THE PROBLEM: Each line in the records below, from the one that contains "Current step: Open" to the one that contains "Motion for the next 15", should be reproduced exactly, the first and last included.

[ENTRIES SUPPLIED Boundary: Start]

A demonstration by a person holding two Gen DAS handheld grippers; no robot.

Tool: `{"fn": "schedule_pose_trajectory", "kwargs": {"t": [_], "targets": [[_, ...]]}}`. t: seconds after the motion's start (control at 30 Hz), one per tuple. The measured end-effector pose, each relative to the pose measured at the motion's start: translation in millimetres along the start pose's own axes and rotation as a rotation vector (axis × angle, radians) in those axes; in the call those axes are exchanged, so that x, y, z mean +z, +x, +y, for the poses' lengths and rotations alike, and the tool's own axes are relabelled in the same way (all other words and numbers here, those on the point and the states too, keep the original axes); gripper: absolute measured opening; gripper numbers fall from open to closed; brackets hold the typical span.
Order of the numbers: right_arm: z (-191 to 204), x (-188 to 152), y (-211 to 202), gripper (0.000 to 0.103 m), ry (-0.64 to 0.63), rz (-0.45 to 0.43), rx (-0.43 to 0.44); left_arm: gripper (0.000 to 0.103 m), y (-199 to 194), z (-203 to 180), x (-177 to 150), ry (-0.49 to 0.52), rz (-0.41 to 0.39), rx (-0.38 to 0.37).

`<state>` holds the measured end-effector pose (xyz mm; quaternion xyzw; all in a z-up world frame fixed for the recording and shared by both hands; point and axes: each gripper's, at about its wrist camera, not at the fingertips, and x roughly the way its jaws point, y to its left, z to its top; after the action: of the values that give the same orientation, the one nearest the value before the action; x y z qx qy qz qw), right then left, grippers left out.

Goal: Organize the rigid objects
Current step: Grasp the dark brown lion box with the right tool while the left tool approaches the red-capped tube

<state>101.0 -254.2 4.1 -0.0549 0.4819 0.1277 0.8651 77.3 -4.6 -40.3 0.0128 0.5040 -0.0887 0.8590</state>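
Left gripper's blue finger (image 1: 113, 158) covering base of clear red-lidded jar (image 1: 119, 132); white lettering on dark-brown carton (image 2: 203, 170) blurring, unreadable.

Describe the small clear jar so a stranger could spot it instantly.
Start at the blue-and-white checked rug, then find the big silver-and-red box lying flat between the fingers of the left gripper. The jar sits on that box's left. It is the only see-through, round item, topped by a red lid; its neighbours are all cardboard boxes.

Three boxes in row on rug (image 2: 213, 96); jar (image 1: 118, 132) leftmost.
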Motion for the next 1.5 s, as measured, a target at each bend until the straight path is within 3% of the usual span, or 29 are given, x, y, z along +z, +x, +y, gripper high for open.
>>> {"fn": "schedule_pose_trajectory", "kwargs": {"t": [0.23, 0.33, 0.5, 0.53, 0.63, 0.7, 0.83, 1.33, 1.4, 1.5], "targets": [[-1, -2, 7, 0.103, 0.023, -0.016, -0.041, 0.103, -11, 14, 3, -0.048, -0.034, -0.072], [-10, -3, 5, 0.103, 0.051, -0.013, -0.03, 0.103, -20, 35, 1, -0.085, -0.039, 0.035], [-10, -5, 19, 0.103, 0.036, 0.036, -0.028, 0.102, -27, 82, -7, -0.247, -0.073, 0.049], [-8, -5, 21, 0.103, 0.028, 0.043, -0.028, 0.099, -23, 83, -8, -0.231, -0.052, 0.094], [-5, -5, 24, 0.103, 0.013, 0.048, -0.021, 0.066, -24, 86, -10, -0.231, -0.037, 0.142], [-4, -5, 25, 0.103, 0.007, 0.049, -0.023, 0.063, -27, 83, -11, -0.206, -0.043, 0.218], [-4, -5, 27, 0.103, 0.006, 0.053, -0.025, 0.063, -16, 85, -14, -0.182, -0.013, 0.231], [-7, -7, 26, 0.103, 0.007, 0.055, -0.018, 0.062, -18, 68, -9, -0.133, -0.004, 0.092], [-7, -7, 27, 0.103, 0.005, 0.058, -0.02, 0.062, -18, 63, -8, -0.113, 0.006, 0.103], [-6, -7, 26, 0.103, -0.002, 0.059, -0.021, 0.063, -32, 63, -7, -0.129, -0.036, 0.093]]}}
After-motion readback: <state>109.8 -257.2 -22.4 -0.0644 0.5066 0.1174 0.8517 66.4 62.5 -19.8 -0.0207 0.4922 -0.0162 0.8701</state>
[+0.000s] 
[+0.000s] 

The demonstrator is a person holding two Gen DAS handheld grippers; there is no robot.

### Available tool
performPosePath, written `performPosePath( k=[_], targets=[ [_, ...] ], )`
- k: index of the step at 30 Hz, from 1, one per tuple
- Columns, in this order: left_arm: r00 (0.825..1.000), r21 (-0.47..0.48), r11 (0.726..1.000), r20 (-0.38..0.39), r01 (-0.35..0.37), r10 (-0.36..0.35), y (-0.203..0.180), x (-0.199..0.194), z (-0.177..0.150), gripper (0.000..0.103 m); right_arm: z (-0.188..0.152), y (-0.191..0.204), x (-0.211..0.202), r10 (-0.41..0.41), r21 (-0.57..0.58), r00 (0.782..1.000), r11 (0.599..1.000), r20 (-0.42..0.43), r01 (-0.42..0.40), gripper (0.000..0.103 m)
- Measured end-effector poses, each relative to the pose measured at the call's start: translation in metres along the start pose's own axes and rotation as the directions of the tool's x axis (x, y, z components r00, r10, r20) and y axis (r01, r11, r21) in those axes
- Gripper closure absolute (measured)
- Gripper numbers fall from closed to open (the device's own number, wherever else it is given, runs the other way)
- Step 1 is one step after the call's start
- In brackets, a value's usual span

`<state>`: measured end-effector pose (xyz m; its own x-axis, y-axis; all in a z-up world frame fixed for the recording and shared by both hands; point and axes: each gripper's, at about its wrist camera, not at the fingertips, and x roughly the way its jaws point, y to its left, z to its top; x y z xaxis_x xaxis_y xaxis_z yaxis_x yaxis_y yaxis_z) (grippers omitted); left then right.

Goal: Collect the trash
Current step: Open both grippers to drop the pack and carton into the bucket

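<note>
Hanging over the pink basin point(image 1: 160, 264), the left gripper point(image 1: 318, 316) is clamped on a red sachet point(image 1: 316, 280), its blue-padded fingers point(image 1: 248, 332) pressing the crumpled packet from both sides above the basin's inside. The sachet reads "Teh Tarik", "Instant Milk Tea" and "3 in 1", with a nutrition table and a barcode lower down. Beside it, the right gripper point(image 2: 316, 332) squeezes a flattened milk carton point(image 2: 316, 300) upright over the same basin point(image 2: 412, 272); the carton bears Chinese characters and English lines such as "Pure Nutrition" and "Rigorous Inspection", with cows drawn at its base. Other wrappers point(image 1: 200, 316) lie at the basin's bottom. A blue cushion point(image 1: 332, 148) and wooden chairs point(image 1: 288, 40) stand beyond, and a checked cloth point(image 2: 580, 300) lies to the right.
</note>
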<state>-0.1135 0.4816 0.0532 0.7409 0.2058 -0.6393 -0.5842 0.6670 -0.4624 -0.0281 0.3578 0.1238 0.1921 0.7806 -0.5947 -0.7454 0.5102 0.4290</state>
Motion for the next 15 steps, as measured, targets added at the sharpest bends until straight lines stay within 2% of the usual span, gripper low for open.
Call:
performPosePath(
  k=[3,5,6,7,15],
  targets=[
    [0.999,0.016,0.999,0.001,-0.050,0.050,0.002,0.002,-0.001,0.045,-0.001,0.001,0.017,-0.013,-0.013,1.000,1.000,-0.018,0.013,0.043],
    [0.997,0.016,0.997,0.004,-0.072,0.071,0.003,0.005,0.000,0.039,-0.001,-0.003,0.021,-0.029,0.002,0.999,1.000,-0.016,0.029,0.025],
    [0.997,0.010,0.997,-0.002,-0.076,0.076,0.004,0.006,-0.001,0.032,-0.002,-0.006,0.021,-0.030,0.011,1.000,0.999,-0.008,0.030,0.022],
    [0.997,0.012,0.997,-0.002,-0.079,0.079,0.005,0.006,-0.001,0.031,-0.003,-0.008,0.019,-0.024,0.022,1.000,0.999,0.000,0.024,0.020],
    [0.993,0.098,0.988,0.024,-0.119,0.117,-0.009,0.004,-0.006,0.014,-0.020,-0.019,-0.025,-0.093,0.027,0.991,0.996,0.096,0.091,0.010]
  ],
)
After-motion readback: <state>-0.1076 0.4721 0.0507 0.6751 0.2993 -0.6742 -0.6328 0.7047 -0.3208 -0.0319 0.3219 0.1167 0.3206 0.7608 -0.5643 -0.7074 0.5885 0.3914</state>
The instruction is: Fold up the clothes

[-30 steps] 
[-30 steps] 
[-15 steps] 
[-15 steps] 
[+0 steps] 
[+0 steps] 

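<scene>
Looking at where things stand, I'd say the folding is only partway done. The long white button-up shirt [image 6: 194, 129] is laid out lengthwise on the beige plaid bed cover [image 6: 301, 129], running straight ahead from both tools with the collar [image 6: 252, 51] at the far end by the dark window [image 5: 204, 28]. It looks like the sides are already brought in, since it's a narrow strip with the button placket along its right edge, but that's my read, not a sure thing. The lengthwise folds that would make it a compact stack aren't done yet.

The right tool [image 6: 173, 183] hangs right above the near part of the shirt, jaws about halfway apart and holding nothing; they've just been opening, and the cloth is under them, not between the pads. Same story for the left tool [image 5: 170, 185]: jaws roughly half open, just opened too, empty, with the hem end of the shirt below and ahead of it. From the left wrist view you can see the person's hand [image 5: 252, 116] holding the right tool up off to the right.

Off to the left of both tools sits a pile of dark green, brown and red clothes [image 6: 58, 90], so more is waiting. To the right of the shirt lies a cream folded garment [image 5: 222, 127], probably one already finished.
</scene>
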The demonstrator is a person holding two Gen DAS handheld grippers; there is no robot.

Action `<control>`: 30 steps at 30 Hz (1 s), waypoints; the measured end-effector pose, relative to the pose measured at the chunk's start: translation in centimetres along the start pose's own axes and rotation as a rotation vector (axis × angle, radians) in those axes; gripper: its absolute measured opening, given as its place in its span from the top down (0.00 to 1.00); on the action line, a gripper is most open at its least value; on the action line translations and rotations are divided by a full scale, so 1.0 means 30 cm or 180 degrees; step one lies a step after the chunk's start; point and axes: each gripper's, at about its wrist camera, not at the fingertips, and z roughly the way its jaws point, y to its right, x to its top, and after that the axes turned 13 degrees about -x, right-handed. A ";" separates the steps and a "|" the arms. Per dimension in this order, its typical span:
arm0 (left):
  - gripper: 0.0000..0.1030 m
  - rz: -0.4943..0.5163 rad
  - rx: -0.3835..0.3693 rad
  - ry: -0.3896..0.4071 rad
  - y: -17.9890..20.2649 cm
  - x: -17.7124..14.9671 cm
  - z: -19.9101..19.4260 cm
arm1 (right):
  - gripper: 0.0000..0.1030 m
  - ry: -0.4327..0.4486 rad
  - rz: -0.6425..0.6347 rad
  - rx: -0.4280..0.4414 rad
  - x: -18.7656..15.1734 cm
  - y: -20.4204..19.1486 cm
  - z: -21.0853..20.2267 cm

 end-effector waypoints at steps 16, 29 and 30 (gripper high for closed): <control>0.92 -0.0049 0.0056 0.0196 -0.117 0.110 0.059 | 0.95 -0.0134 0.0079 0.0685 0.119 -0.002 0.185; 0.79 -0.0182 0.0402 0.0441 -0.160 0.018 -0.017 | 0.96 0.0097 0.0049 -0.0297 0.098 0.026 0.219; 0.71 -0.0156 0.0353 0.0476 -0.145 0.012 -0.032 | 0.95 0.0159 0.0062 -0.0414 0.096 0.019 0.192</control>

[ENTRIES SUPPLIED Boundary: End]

RESPONSE TO THIS EXERCISE:
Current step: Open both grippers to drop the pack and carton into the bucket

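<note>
Hanging over the pink basin point(image 1: 160, 264), the left gripper point(image 1: 318, 316) is clamped on a red sachet point(image 1: 316, 280), its blue-padded fingers point(image 1: 248, 332) pressing the crumpled packet from both sides above the basin's inside. The sachet reads "Teh Tarik", "Instant Milk Tea" and "3 in 1", with a nutrition table and a barcode lower down. Beside it, the right gripper point(image 2: 316, 332) squeezes a flattened milk carton point(image 2: 316, 300) upright over the same basin point(image 2: 412, 272); the carton bears Chinese characters and English lines such as "Pure Nutrition" and "Rigorous Inspection", with cows drawn at its base. Other wrappers point(image 1: 200, 316) lie at the basin's bottom. A blue cushion point(image 1: 332, 148) and wooden chairs point(image 1: 288, 40) stand beyond, and a checked cloth point(image 2: 580, 300) lies to the right.
</note>
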<state>-0.1135 0.4816 0.0532 0.7409 0.2058 -0.6393 -0.5842 0.6670 -0.4624 -0.0281 0.3578 0.1238 0.1921 0.7806 -0.5947 -0.7454 0.5102 0.4290</state>
Motion for the next 15 steps, as measured, targets added at the sharpest bends until straight lines stay within 2% of the usual span, gripper low for open.

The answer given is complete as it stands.